Windows IIS server (web.config rules)

xml
<configuration>  
  <system.webServer>  
    <rewrite>  
      <rules>  
        <rule name="Force HTTPS" stopProcessing="true">
<match url="(.*)" />  
<conditions>  
  <add input="{HTTPS}" pattern="^OFF$" />  
</conditions>  
<action type="Redirect" url="https://{HTTP_HOST}/{R:1}" redirectType="Permanent" />  
</rule>  
</rules>  
</rewrite>  
</system.webServer>  
</configuration>  

Common Errors

  • IIS doesn’t have the “URL Rewrite” module installed → Official download link
  • Chinese path encoding issue → Add encode="false" to the rule

2. CMS-specific Solutions

For WordPress users

  1. Log into the admin dashboard → Settings → General
  2. Change the WordPress Address and Site Address from http:// to https://
  3. Install the plugin Really Simple SSL → One-click fix for mixed content in the database

For Shopify/Laravel and other frameworks
Force HTTPS in the environment variable file (.env):

bash
APP_URL=https://www.example.com  
FORCE_SSL=true  
SESSION_SECURE_COOKIE=true  

3. Special Handling for Mobile (AMP/WeChat Browser)

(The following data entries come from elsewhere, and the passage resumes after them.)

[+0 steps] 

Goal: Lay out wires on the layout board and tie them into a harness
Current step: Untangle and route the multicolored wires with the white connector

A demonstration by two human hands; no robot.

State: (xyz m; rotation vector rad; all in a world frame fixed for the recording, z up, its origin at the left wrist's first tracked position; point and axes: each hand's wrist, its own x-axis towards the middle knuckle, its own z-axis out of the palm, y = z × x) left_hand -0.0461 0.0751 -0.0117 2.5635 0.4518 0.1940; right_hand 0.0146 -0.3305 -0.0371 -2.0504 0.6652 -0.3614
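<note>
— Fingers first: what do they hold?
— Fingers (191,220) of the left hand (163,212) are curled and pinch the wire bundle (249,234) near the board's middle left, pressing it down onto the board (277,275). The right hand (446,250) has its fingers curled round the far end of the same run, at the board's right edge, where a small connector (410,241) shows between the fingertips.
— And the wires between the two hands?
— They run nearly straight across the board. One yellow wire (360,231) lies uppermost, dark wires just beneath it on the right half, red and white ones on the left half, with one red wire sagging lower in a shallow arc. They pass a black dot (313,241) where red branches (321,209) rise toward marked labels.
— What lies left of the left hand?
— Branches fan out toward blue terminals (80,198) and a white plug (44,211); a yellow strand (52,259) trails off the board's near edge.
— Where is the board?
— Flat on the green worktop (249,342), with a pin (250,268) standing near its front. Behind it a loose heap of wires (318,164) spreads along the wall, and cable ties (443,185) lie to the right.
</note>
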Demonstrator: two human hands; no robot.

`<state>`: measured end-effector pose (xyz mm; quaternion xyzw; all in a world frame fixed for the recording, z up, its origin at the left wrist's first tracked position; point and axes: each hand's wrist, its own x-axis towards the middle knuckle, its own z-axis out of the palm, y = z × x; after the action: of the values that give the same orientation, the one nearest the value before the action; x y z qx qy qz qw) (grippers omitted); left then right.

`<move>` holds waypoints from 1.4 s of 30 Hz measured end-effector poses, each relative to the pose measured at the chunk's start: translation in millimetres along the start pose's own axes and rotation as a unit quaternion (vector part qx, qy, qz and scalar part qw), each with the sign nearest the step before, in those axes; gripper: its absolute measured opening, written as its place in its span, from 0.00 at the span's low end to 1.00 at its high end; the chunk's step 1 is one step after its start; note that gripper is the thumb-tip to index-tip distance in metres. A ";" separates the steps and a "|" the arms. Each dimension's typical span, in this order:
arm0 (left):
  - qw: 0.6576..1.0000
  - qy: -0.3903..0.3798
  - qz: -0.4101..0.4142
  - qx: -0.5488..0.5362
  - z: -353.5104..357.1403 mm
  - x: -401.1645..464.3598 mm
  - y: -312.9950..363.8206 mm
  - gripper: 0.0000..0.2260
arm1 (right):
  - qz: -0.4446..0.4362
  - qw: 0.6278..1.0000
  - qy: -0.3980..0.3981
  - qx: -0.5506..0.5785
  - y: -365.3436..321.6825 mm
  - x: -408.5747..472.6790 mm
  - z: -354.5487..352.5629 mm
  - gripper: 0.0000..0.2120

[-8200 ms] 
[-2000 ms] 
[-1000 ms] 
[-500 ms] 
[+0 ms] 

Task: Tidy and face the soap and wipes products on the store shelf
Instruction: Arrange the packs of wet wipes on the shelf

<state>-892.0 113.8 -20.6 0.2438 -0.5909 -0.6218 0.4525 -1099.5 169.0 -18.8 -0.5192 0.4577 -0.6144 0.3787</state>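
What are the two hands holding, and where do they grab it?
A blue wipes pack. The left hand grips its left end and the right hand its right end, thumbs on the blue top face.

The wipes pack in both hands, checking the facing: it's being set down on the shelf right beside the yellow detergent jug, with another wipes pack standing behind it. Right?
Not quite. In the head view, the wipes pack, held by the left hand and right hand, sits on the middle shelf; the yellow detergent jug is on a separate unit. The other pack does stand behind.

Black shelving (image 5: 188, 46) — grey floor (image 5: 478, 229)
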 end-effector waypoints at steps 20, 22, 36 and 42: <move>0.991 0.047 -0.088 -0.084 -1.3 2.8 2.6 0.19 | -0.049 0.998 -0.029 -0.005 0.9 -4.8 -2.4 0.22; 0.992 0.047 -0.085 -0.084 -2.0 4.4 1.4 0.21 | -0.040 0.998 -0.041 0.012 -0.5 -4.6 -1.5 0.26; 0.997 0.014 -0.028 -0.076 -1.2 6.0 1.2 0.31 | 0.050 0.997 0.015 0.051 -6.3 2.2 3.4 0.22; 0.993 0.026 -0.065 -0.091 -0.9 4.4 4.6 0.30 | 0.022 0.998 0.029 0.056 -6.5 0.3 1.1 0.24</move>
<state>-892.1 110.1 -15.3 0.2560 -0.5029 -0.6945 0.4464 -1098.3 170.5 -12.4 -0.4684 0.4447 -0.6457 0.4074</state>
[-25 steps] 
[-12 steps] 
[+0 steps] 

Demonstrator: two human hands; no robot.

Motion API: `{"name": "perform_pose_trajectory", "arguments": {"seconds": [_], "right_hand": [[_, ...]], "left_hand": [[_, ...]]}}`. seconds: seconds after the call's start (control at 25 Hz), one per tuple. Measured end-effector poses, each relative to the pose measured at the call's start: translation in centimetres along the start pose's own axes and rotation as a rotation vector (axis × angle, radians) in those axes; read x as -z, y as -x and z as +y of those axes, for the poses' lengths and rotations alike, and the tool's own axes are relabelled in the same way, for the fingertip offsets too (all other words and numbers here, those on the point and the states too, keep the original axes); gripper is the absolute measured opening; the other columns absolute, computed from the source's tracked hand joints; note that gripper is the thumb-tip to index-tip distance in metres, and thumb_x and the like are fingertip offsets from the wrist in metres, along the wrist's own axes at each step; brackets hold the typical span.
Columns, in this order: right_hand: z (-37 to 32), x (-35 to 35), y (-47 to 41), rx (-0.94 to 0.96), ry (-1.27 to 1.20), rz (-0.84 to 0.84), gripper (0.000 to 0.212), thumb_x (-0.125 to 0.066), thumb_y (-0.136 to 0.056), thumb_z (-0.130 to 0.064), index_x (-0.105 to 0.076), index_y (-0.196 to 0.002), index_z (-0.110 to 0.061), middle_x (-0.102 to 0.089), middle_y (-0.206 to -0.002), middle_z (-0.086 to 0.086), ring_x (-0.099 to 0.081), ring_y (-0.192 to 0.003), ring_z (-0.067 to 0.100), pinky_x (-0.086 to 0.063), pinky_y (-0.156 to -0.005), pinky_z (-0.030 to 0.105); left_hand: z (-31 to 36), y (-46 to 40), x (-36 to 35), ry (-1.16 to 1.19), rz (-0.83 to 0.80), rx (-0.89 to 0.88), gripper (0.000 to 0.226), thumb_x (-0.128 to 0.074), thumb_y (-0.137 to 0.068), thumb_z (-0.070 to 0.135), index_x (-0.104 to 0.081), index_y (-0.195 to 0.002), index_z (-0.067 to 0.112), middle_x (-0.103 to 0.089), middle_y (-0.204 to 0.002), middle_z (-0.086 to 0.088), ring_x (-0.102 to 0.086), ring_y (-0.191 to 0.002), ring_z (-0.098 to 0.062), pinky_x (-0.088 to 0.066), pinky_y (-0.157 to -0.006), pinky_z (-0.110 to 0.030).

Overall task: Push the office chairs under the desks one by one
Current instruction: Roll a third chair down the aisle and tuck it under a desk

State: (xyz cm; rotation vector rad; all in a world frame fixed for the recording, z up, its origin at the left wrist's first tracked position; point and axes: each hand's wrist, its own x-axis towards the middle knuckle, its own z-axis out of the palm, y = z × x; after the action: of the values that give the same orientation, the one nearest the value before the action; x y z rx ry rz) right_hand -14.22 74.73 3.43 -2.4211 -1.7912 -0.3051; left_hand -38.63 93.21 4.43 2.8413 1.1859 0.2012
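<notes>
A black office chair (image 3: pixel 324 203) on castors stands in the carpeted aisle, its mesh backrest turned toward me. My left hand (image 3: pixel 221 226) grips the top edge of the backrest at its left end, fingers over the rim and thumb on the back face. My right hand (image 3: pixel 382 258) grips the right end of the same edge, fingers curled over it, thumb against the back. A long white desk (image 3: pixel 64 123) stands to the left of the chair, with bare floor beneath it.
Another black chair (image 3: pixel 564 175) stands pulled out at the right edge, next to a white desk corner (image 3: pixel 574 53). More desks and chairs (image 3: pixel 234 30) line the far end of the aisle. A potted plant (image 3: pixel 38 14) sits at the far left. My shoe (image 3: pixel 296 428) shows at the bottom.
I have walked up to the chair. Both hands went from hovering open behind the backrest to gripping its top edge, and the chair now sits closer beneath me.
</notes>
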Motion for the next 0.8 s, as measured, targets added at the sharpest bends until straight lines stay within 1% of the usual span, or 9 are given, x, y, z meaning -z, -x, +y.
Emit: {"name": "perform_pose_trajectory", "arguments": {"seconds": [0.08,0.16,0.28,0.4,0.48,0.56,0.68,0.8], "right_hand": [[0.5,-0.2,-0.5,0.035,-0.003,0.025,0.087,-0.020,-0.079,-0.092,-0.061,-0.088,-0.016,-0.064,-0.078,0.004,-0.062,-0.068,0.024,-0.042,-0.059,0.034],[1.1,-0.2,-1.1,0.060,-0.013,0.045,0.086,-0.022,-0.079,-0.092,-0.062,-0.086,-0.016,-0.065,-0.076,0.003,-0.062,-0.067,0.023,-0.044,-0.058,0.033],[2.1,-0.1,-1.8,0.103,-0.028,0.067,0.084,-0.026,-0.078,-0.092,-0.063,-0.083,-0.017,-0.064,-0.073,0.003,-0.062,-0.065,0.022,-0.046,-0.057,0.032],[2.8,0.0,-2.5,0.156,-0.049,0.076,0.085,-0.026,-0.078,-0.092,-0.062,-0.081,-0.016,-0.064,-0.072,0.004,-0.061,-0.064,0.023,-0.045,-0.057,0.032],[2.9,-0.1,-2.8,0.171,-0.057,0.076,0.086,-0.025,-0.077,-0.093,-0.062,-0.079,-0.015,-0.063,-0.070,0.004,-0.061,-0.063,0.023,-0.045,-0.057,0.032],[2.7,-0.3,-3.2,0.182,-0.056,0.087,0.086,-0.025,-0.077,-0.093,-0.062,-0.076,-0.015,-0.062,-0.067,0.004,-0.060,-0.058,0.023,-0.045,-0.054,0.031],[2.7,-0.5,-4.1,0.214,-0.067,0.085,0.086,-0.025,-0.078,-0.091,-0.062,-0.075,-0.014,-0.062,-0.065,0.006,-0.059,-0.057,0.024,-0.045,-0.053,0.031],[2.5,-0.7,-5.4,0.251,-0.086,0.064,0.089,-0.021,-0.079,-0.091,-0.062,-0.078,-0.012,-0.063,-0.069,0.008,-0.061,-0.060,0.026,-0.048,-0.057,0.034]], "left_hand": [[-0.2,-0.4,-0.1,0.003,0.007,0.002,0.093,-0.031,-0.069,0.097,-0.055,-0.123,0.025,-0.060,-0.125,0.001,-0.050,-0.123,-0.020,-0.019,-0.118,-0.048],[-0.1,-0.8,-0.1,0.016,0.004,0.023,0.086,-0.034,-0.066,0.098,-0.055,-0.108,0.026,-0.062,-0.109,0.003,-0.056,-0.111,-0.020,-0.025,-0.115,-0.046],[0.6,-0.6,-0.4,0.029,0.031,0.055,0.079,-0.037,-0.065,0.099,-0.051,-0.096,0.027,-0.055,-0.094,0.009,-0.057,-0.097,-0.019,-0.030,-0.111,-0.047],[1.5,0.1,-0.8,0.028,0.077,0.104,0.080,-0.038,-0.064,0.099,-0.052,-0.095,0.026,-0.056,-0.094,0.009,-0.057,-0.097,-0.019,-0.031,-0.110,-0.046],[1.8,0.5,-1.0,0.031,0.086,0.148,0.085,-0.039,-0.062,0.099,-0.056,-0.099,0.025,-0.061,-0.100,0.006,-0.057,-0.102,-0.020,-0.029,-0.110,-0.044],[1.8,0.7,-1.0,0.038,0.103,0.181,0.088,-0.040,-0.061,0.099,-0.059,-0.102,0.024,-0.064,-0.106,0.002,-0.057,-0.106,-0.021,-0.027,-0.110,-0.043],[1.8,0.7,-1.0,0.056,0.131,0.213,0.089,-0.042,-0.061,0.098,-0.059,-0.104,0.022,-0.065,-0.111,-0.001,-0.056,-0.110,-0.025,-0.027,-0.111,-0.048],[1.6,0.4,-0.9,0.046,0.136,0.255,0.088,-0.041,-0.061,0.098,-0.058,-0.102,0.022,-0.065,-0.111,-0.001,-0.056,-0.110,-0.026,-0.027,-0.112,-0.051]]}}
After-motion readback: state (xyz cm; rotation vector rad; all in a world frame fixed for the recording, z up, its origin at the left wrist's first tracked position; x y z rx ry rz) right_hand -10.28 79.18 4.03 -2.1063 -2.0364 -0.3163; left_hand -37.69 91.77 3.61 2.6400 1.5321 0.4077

  • AMP Page Redirect: Add <meta http-equiv="refresh" content="0; url=https://new-url"> in your AMP HTML
  • WeChat Caching Issue: Add a random parameter to the URL like ?v=2024 to force HTTPS refresh

4. Test the Redirect Yourself

Browser Test:

  • Visit http://example.com → The address bar should automatically switch to https://
  • Check if the lock icon after redirect is green

Command Line Verification:

bash
curl -I http://example.com  
# A correct response should include:  
# HTTP/1.1 301 Moved Permanently  
# Location: https://example.com  

Online Tools:

  1. Redirect Checker
  2. Varvy SSL Test

Error Warning:

Misconfiguration → Infinite redirect loop (ERR_TOO_MANY_REDIRECTS)  
Common causes:  
1. CDN is also forcing HTTPS redirect (conflicts with server rules)  
2. Load balancer doesn’t pass the protocol header correctly  
Fix:  
Add this to your Nginx config:  
proxy_set_header X-Forwarded-Proto $scheme;  

SEO-Friendly Redirect Tips:

  • Use a 301 redirect site-wide (permanent redirect), so all link equity is passed
  • Avoid chained redirects (e.g., http→http://www→https); keep it to 1 hop max
  • Submit your HTTPS sitemap to Google Search Console

Since 2018, Google has gradually made HTTPS a ranking factor. Unsecured sites lose an average of 12%-15% of their traffic each year, and this loss keeps growing as user awareness around web security increases.